Sunday, July 3, 2016

Home fitness six pack abs for woman

Truth about abs


Hi guys TYDK is here welcome back to our site with happy, healthy and fit. Today we answering your questions about how to get abs, how to get that flat belly. That is the most common question we get. and lot of home fitness asked individual questions and so we put together a list of our most frequently asked abs question and we try to show answers with you base on our research.

So let talk about how to get abs and how to get that flat belly. the first question is are abs really made during a diet process? Maybe our answer will surprise you but its depend, why? because if exercise is not your primary thing that is if you are not performing as an athlete level and I mean athlete level think Olympic athlete and not just going to gym and putting in time on the elliptical, then yes diet is hugely important in fact that could be 90% of importance. Now if you’re an extreme athlete and your training at that level high-intensity, diet does become less important is true the stronger your working out the more intense working out if your training as an athlete level you can pretty much eat whatever you want and you still gonna have those abs and flat belly, that is true.

There are no particular requirements for this abs home fitness workout it can be done by anyone who exercises regularly, both men and women. you just need to know how to properly perform the ab exercises involved and you will ready for get perfect six pack!

Abs home fitness workout plan


Perform Abs workout every second day for example Monday Wednesday and Friday for at least two weeks. Then you’ll be ready to perform the next level of this ab workout. you can also use home fitness equipment if you like too.

How this home fitness workout work


1. Working aerobically on your abdominal muscles for over 7 minutes stimulates the capillaries in this area. These in turn increase the blood flow. 

2. A greater blood flow means a greater flow of oxygen – and fat only burns in the presence of oxygen. 

3. Toned ab muscles need more calories (kcal) to stay active. Our organism tends to release these calories from the area near the active muscles. So it burns fat in that area.

Simple lower Abs home fitness workout (3 sets).

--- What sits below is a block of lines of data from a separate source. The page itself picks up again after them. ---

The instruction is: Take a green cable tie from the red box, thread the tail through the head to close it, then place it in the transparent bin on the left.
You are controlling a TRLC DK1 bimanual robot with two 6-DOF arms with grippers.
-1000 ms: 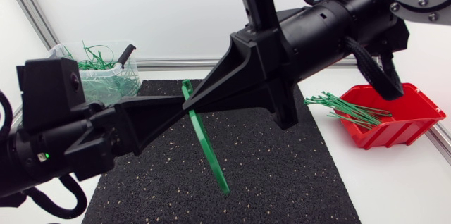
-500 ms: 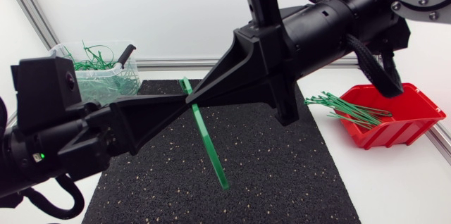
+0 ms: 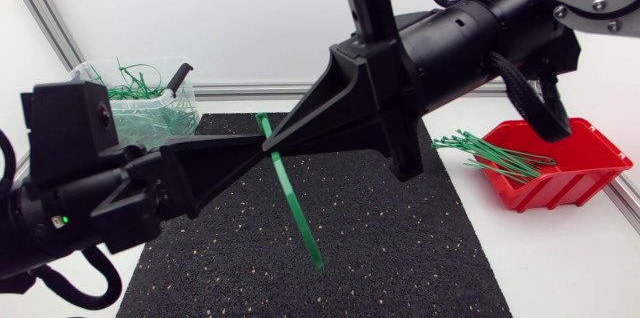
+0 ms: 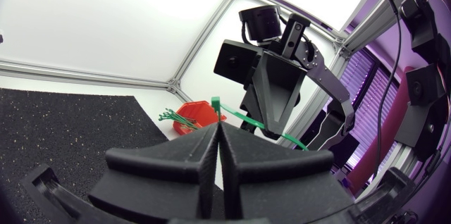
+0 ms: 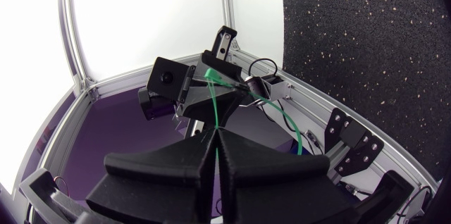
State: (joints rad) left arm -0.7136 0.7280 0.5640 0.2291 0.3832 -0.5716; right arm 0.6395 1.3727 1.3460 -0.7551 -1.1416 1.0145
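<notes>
A green cable tie (image 3: 292,203) hangs over the black mat (image 3: 400,248), slanting down toward the front. My left gripper (image 3: 255,150) and right gripper (image 3: 272,141) meet tip to tip at its upper end, both shut on it. In the left wrist view the tie's head (image 4: 215,102) pokes up past my left gripper (image 4: 215,127), and the strap runs toward the right gripper (image 4: 271,108). In the right wrist view the tie (image 5: 215,101) rises from my right gripper (image 5: 215,134) and its tail curves away. The red box (image 3: 590,173) holds more green ties (image 3: 495,153).
The transparent bin (image 3: 88,70), with several green ties inside, stands at the back left beside the mat. The red box sits off the mat at the right. Both arms hang over the mat's middle and hide much of it.
Both arms shifted very slightly and came back. The tie hangs in the same place, still held by both grippers.
</notes>
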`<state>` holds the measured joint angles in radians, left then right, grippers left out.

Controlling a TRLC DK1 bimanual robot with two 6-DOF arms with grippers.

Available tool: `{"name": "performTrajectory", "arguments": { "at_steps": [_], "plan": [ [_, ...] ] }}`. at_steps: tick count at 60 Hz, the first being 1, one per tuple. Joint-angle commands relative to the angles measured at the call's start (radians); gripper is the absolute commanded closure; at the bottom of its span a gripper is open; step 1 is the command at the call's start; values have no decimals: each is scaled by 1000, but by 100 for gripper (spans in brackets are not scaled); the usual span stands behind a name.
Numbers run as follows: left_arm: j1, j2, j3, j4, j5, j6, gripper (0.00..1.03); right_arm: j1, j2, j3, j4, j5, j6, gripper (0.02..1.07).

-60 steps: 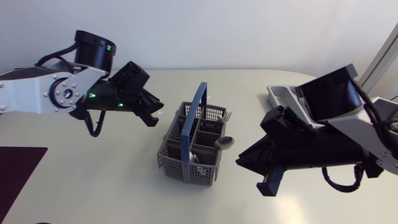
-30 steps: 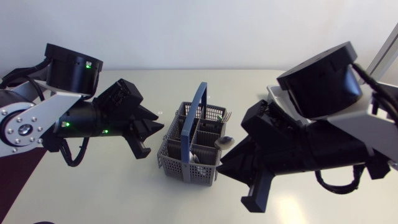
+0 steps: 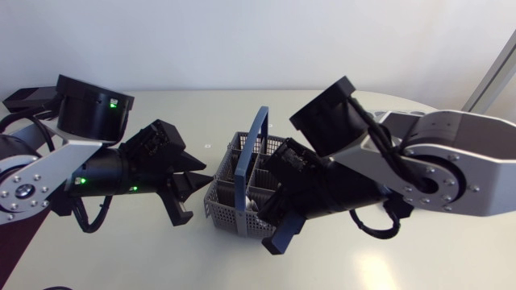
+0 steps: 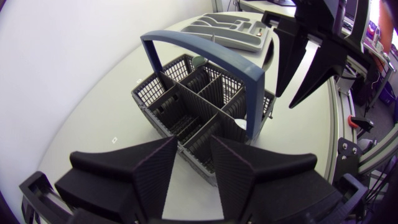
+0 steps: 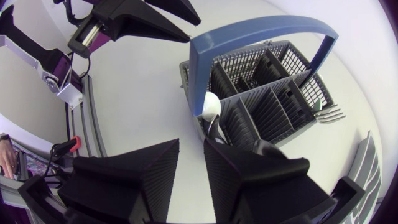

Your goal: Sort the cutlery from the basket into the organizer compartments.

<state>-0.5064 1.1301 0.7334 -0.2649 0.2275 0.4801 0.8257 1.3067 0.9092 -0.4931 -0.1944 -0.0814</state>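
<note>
The grey mesh cutlery basket (image 3: 242, 193) with its blue handle (image 3: 260, 133) stands mid-table. My left gripper (image 3: 196, 197) hangs just left of it, open and empty, pointing at the basket (image 4: 199, 102). My right gripper (image 3: 270, 229) is over the basket's front right corner, open with nothing between its fingers. In the right wrist view a spoon (image 5: 211, 109) stands upright in a compartment just ahead of that gripper (image 5: 191, 168), and fork tines (image 5: 326, 113) stick out of the far side. The grey organizer (image 4: 230, 28) lies beyond the basket; my right arm hides it in the head view.
My right arm's bulky links (image 3: 419, 161) cover the table right of the basket. A dark mat (image 3: 16, 234) lies at the left table edge. Bare tabletop (image 3: 129, 258) shows in front of the basket.
Both arms have closed in on the basket. The right arm swung left across the table to the basket's front right; the left gripper dropped to its left side. Both grippers have widened slightly.
</note>
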Motion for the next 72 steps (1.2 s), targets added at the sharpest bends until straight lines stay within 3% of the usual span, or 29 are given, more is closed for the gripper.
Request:
{"name": "performTrajectory", "arguments": {
  "at_steps": [1,18,72],
  "plan": [
    [-7,-20,-17,-4,-1,18,65,1,31,28,16,15,32,71],
    [-7,-43,-20,-19,-1,17,65,-23,114,76,50,35,54,69],
    [-23,-70,-20,-39,-2,15,65,20,178,86,1,99,71,70]
  ]
}}
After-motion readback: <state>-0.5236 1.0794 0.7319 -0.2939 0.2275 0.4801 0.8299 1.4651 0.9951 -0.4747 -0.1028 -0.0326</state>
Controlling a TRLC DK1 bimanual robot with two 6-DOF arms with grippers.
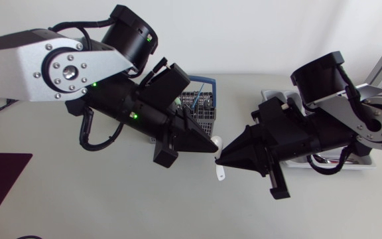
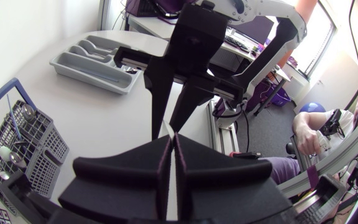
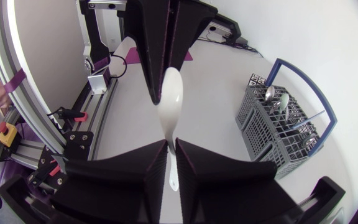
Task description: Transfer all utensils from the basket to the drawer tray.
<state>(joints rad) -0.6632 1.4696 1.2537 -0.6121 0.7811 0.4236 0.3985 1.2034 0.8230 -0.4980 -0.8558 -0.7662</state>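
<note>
Handover underway above the desk [image 1: 111,206], between the basket [image 1: 204,121] and the tray [image 2: 95,76]. A white spoon [image 3: 170,99] bridges the two tool tips and appears to be held off the desk surface.

Left tool [image 1: 211,149]: fingers almost closed, pinching the bowl end of the spoon from both sides.
Right tool [image 1: 223,160]: fingers drawn in to a narrow slot and clamped on the handle. The handle end pokes out past them on the underside.
Both tools seem to grip at once.

Risks, as judged from here:
- Double grip. If either arm pulls away before the other lets go, the spoon gets levered or twisted, and a smooth, thin handle could slide out of both.
- Early release by the left tool. The right tool's hold is on a narrow handle with the heavier bowl hanging beyond it, so the spoon may pivot in the slot or fall to the desk.
- Tip clearance. The two sets of fingers sit very near each other, and a small sideways drift could knock them together.
- Placement. A spoon that has rotated in the grip may land across a tray divider rather than in a compartment.

More utensils [image 3: 278,102] stand in the basket, so the task is far from finished.
</note>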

As requested, get ready to feel the burn. Notice threw out all the moves my lower back stays secure to the ground, don’t let it rise up. Do fewer reps if you need to, just don’t lose the integrity of your form you watch the video below. 

1. Reaching Knee In

(start with arms stretched overhead, knees bent in toward chest, extend legs & reach for sides of legs w/ your hands, shoulders come off ground when reaching, slow & steady) 10 Reps.

2. Reverse Crunches

(arms by side or bent up at 90 degrees like mine are, tap toes in ground, then bring knees in, slow & controlled) 10 Reps.

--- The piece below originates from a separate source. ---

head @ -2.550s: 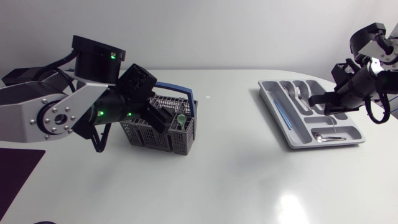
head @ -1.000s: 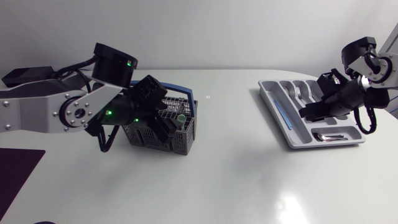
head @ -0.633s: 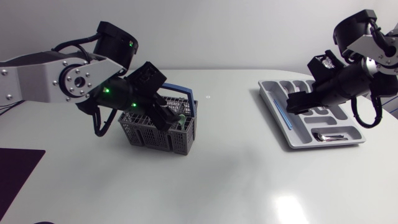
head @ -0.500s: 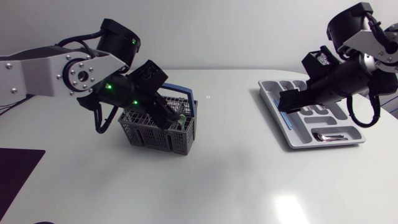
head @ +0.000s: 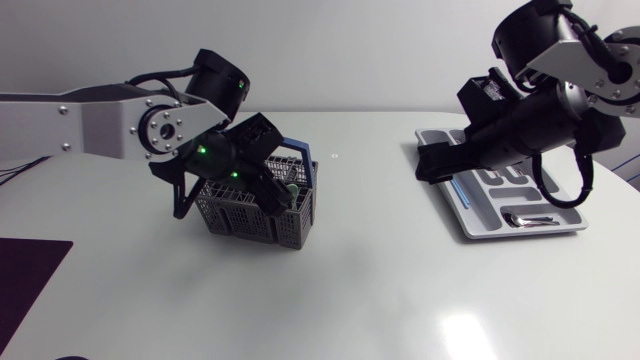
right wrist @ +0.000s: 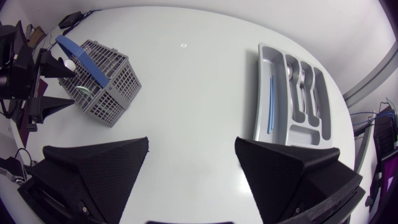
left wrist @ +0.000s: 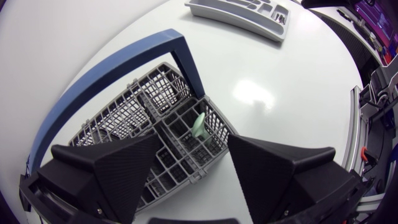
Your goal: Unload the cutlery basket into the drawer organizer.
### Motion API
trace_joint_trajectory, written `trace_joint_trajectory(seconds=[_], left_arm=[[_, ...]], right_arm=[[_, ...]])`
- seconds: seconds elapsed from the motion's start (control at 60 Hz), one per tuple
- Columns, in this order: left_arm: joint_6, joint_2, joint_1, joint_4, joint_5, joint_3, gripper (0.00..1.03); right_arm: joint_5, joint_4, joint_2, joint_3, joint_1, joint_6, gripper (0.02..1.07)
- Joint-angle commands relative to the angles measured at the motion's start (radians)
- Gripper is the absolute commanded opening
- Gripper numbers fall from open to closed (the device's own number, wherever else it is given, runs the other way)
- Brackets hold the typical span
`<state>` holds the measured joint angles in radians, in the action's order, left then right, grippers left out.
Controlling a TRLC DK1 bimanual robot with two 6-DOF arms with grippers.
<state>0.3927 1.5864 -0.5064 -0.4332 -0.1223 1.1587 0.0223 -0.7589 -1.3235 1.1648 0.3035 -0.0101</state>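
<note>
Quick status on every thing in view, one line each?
cutlery basket: upright, handle raised, not yet empty.
green-handled utensil: standing in a basket compartment.
left gripper: open, empty, over the cutlery basket.
right gripper: open, empty.
drawer organizer: flat, partly filled.
blue utensil: lying in the organizer's long slot.
forks: lying in a middle slot.

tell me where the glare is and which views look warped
Head view: one soft glare patch on the table near its front edge, little warping. Left wrist view: a glare patch on the table beyond the cutlery basket; the fisheye bows the basket's blue handle. Right wrist view: even light, no clear hotspot; the drawer organizer looks slightly bowed.
</note>
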Motion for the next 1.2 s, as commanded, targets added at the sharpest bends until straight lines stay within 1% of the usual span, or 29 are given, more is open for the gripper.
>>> trace_joint_trajectory(seconds=[0.0, 0.033, 0.1, 0.183, 0.217, 0.25, 0.317, 0.4, 0.517, 0.583, 0.683, 0.733, 0.8, 0.85, 0.883, 0.9, 1.033, 1.15, 1.183], left_arm=[[-0.003, 0.041, -0.007, 0.014, 0.006, 0.033, 0.76], [0.000, 0.046, -0.009, 0.022, 0.006, 0.032, 0.72], [0.002, 0.052, -0.009, 0.036, 0.006, 0.029, 0.72], [0.002, 0.058, -0.006, 0.062, 0.006, 0.021, 0.63], [0.002, 0.061, -0.006, 0.067, 0.006, 0.018, 0.63], [0.002, 0.063, -0.007, 0.074, 0.006, 0.013, 0.60], [0.002, 0.064, -0.009, 0.091, 0.006, 0.002, 0.59], [0.000, 0.067, -0.009, 0.116, 0.006, -0.013, 0.48], [0.006, 0.069, -0.009, 0.116, 0.006, -0.024, 0.37], [0.008, 0.069, -0.011, 0.116, 0.004, -0.030, 0.33], [0.008, 0.067, -0.014, 0.116, 0.004, -0.040, 0.33], [0.011, 0.066, -0.017, 0.116, 0.004, -0.048, 0.29], [0.012, 0.066, -0.020, 0.116, 0.004, -0.054, 0.28], [0.012, 0.064, -0.023, 0.116, 0.004, -0.056, 0.23], [0.012, 0.063, -0.023, 0.116, 0.004, -0.057, 0.22], [0.012, 0.060, -0.023, 0.116, 0.004, -0.059, 0.19], [0.014, 0.043, -0.023, 0.117, 0.004, -0.065, 0.07], [0.014, 0.029, -0.026, 0.125, 0.004, -0.079, 0.06], [0.014, 0.020, -0.027, 0.133, 0.004, -0.086, 0.04]], right_arm=[[-0.004, 0.004, 0.009, -0.014, 0.017, -0.034, 1.02], [-0.004, 0.004, 0.010, -0.016, 0.022, -0.036, 1.02], [-0.007, 0.006, 0.010, -0.022, 0.032, -0.042, 1.02], [-0.009, 0.007, 0.012, -0.030, 0.045, -0.048, 1.02], [-0.009, 0.009, 0.014, -0.031, 0.049, -0.050, 1.02], [-0.010, 0.010, 0.015, -0.036, 0.054, -0.053, 1.02], [-0.013, 0.020, 0.017, -0.042, 0.063, -0.056, 1.02], [-0.019, 0.024, 0.017, -0.051, 0.071, -0.060, 1.02], [-0.022, 0.030, 0.017, -0.060, 0.077, -0.062, 1.02], [-0.025, 0.030, 0.017, -0.062, 0.078, -0.062, 1.02], [-0.030, 0.030, 0.017, -0.063, 0.082, -0.064, 1.02], [-0.032, 0.030, 0.017, -0.065, 0.083, -0.067, 1.02], [-0.033, 0.030, 0.017, -0.065, 0.086, -0.068, 1.02], [-0.035, 0.032, 0.017, -0.067, 0.086, -0.068, 1.02], [-0.036, 0.032, 0.017, -0.068, 0.088, -0.068, 1.02], [-0.036, 0.032, 0.017, -0.070, 0.091, -0.070, 1.02], [-0.039, 0.032, 0.018, -0.077, 0.094, -0.073, 1.02], [-0.041, 0.032, 0.021, -0.083, 0.097, -0.074, 1.02], [-0.042, 0.032, 0.023, -0.085, 0.098, -0.076, 1.02]])
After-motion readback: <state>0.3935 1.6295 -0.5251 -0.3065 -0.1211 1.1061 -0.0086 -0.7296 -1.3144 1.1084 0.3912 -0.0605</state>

3. Alternating Leg Drop Hip Lift

(alternate dropping ea leg down to tap ground, then up into hip lift, notice my toes/legs are lifting straight up as possible, they are not coming back over my head or chest) 10 Reps.

4. Heel Taps

(hands behind head, shoulders & neck off ground whole time, tap heels together, legs at about 45 degrees) 15 Taps.

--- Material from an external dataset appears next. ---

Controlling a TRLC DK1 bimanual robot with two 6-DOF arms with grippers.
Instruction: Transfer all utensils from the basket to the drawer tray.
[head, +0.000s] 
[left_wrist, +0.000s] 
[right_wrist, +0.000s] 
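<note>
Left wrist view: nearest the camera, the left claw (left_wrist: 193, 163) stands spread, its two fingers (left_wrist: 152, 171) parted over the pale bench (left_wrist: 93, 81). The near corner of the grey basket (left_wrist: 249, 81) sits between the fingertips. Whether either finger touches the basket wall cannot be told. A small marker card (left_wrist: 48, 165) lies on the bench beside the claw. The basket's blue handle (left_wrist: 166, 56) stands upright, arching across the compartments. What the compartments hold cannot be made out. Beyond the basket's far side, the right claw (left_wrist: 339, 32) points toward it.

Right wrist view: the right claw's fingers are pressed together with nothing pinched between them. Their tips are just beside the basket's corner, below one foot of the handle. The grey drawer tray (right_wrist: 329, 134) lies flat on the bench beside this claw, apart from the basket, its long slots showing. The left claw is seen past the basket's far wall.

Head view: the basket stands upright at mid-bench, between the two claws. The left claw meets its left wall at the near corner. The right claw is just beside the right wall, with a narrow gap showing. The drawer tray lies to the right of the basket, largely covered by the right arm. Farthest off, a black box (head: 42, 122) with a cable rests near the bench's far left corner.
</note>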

5. Single Side Bent & Straight Knee Ins

(hands behind head, shoulders & neck off ground, bent knee in then straight leg in= 1 rep) 8 Reps ea Side.

6. Big Scissors

(hands behind head, shoulders & neck off ground, control your kicks) 12 Reps.

7. Small Scissors

(hands placed under tail bone, shoulders & neck off ground, small kicks) 12 Reps.

8. Criss Cross Scissors

(everything same as number 7 except cross feet) 12 Reps.